I know the last part is a joke, but I love stats:
"Recent marriage patterns of overseas-born Australians There were 76,200 brides and 81,400 grooms born overseas in the three-year period 1996-98. Across all of these marriages, around 30 per cent, for both brides and grooms, were between partners in the same birthplace group. The other 70 per cent were mixed marriages, comprising about 30 per cent of marriages with long-time Australians and 40 per cent with other people from a different birthplace group. Overall, overseas-born brides were marginally more likely than overseas-born grooms to have married within their birthplace group."
Spoiler Alert, click show to read:
Recent marriage patterns of second-generation Australians There were more marriages of second-generation brides (88,100) and grooms (86,600) than there were of overseas-born people in the same three-year period. Marriage patterns among this group differed from those of overseas-born people. These differences were more marked for some birthplace groups than for others.
A larger proportion of these marriages (80 per cent each of brides and grooms) were mixed marriages than was the case for overseas- born people. These mixed marriages were evenly divided between those marrying long-time Australians and those marrying other people outside their birthplace group. For nearly every birthplace group listed, second-generation Australians had a greater propensity to marry long-time Australians than did overseas-born Australians. Exceptions were brides from the Philippines, where the proportion was much lower, and brides and grooms from New Zealand, where the proportions were slightly lower.

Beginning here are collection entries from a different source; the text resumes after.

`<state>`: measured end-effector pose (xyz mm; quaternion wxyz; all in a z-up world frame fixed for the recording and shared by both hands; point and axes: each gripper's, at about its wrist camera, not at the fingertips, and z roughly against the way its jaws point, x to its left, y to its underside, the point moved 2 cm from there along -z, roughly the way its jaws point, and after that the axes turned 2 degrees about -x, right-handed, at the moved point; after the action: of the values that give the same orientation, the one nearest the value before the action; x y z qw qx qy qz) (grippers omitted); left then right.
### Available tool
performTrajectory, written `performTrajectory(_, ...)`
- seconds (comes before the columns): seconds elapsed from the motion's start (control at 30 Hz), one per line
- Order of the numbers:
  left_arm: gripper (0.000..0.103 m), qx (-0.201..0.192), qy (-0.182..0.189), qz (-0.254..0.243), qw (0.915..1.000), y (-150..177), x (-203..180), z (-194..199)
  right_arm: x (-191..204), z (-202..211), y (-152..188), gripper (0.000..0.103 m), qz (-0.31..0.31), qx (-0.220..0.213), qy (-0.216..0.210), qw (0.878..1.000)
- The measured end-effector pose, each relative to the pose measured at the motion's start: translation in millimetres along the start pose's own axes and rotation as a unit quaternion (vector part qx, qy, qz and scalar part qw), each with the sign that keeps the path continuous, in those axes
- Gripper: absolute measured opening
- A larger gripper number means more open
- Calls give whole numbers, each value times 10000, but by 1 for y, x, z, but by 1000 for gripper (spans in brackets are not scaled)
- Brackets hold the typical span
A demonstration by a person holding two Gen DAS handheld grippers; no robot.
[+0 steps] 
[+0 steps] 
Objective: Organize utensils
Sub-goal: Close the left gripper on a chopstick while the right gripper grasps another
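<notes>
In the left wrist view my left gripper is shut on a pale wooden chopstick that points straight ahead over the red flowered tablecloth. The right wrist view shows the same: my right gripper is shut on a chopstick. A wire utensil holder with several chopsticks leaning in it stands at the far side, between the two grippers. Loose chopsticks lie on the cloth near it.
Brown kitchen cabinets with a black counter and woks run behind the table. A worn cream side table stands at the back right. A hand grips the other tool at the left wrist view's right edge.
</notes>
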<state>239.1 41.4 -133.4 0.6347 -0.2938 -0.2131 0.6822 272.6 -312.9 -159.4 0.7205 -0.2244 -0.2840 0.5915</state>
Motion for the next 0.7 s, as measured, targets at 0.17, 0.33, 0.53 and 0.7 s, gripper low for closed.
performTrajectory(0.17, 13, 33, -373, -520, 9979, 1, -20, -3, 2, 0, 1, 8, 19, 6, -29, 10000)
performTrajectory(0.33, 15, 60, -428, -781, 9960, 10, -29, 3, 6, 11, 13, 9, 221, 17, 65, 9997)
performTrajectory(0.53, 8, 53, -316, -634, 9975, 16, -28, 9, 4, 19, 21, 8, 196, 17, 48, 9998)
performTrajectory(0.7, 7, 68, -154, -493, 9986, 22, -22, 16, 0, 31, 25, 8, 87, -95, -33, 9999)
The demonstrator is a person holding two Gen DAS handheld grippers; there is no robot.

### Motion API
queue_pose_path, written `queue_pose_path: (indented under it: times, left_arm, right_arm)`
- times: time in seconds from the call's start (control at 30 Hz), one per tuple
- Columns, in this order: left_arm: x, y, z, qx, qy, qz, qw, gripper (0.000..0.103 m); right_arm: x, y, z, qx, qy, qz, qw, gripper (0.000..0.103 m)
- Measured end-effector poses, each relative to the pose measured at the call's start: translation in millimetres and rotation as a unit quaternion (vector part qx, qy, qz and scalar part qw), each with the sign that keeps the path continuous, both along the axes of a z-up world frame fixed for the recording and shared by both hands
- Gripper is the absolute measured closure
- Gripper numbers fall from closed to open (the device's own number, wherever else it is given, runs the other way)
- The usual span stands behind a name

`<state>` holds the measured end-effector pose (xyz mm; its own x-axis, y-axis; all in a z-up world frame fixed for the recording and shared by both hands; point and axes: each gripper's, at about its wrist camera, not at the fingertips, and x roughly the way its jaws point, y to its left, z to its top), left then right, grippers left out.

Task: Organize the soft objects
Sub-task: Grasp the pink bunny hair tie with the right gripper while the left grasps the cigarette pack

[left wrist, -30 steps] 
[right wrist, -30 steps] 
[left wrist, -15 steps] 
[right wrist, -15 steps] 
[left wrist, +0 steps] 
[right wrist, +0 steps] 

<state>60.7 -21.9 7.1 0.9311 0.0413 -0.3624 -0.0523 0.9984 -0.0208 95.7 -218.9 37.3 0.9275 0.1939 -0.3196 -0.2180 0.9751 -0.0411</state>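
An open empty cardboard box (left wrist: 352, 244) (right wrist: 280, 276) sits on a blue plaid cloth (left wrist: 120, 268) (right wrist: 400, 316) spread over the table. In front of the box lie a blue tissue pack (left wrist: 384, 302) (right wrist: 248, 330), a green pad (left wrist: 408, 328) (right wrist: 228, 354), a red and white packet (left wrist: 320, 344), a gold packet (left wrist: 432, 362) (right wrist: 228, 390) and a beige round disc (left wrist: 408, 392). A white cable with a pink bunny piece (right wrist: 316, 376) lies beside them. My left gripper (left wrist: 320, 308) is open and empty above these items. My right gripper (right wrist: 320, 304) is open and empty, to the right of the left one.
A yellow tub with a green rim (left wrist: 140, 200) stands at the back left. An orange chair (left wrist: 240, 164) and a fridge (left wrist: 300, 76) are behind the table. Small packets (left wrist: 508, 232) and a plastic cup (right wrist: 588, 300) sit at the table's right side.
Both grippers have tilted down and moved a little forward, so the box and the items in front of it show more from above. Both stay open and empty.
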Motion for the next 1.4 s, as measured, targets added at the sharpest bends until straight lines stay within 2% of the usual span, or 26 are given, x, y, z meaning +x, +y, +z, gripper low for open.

For some birthplace groups, notably Viet Nam, China, the Federal Republic of Germany, India, Hong Kong, Poland, and the Former Yugoslav Republic, this difference was very marked. In addition, over half of second-generation brides and grooms with at least one parent born in New Zealand, Viet Nam, China, Philippines, India, Malaysia, Hong Kong or Poland, married someone from a different birthplace group other than a long-time Australian. For all of these birthplace groups the proportion doing so was much greater than for the corresponding group of overseas-born people.